3
votes

Problem: MQ7 has a hard limit of a maximum 100MB jms message. For large payloads ( xml ) that are close that, can this be compressed on the queue to shorten the data length?

I tried compressing a 7MB jms string message using the MQ ZLIB compression on the svr.def.conn channel and it didn't make any difference to the data length of the jms message. I only set the one channel and expected the channel that is used would compress the data going into the queue.

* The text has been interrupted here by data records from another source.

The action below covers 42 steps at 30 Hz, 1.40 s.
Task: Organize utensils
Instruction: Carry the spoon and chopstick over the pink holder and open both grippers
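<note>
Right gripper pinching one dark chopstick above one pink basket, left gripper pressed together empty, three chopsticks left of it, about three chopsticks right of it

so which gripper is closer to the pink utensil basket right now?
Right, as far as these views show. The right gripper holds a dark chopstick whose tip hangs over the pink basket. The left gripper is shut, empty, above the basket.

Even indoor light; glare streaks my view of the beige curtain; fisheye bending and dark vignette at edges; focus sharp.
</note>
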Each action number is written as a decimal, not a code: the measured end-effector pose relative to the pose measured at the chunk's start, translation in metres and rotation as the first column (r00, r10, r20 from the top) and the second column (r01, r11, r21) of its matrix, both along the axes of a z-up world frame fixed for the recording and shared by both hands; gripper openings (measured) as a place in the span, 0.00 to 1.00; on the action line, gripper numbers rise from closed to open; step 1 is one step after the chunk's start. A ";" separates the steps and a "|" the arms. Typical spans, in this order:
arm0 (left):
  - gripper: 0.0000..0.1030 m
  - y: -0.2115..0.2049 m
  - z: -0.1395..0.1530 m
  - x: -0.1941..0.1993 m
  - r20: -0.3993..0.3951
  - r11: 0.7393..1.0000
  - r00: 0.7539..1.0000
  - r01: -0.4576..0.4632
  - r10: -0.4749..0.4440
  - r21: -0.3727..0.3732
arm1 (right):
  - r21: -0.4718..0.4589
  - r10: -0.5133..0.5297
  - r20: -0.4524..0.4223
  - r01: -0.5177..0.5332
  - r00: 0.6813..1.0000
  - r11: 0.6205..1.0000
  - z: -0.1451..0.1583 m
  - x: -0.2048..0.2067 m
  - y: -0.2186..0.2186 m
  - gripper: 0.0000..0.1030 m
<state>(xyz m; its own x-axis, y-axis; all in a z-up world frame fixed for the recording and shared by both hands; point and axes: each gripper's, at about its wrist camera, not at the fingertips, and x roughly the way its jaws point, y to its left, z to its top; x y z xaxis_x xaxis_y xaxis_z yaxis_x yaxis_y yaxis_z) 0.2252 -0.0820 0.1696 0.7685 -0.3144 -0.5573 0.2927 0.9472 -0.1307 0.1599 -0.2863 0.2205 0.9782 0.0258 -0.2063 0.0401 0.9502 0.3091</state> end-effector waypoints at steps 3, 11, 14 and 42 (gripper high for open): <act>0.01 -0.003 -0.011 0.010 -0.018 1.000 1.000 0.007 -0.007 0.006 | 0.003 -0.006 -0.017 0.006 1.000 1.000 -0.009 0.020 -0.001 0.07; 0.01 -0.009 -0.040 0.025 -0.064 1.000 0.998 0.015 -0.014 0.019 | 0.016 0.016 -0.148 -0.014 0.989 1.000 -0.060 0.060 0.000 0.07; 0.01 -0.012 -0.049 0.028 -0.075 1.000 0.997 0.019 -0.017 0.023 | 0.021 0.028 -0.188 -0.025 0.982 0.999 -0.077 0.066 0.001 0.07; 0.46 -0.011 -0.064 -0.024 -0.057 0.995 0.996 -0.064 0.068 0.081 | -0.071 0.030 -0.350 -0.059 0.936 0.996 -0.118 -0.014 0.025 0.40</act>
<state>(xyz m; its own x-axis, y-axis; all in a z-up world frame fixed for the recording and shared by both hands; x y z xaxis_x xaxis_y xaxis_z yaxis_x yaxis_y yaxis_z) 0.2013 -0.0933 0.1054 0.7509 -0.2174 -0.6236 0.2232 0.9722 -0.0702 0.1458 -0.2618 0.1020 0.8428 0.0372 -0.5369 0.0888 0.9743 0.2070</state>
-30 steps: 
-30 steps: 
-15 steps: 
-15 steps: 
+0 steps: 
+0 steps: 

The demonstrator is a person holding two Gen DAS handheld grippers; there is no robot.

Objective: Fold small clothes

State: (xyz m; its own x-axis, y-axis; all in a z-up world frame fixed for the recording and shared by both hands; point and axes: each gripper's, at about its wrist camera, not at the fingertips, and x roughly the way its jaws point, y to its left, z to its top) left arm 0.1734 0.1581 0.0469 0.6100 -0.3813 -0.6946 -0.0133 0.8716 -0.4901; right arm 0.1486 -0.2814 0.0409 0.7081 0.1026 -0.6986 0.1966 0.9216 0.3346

MQ Server: 7.5 Client: JAVA Message Type: String

2

2 Answers

1
votes

Channel level compression is used to compress the data in transit between the two ends of the channel, in your case between the JMS client and the MQ SVRCONN channel. The messages themselves will be compressed while going over the network but not while sitting on the queue.

1
votes

I would recommend to commpress the payload and use a ByteMessage. Message properties can be used to qualify the payload type, similar to HTTP e.g. "Content-Encoding", "Content-Type"

String payload = ...; // the xml

Session session = ...;
BytesMessage bytesMessage = session.createBytesMessage();

bytesMessage.writeBytes(compressGZIP(payload, StandardCharsets.UTF_8));
bytesMessage.setStringProperty("Content-Encoding", "gzip");
bytesMessage.setStringProperty("Content-Type", "text/xml; charset=utf-8");

Here is the compressGZIP method:

private byte[] compressGZIP(String string, Charset charset) throws IOException {
    ByteArrayOutputStream byteArrayOutputStream = new ByteArrayOutputStream();
    try (GZIPOutputStream out = new GZIPOutputStream(byteArrayOutputStream)) {
        StringReader stringReader = new StringReader(string);
        // IOUtils from apache commons-io
        IOUtils.copy(stringReader, out, charset);
    }
    return byteArrayOutputStream.toByteArray();
}

The consumer can then ask for the message properties, decompress and re-create the xml based on the "Content-Encoding" and "Content-Type" message properties.

Something like this

public void onMessage(Message message) {
    BytesMessage bytesMessage = (BytesMessage) message;

    long bodyLength = bytesMessage.getBodyLength();
    byte[] rawPayload = new byte[(int) bodyLength];
    InputStream payloadInputStream = new ByteArrayInputStream(rawPayload);

    String contentEncoding = bytesMessage.getStringProperty("Content-Encoding");
    if("gzip".equals(contentEncoding)) {
        payloadInputStream = new GZIPInputStream(payloadInputStream);
    }

    String contentType = bytesMessage.getStringProperty("Content-Type");
    MimeType mimeType = new MimeType(contentType); // from javax.activation

    if("text".equals(mimeType.getPrimaryType())) {
        if("xml".equals(mimeType.getSubType())) {
            Charset charset;

            String charsetString = mimeType.getParameter("charset");
            if(charsetString != null) {
                charset = Charset.forName(charsetString);
            } else {
                charset = StandardCharsets.UTF_8; // default
            }

            Reader reader = new InputStreamReader(payloadInputStream, charset);

            String xml = IOUtils.toString(reader);
            IOUtils.closeQuietly(reader);
        }
    }
}

The advantage of this solution is that you stay on the standard JMS api instead of using a provider specific configuration.

The disadvantage is that the sender and receiver must implement content-type handling.

Thus you have to make a decision between portability and implementation effort.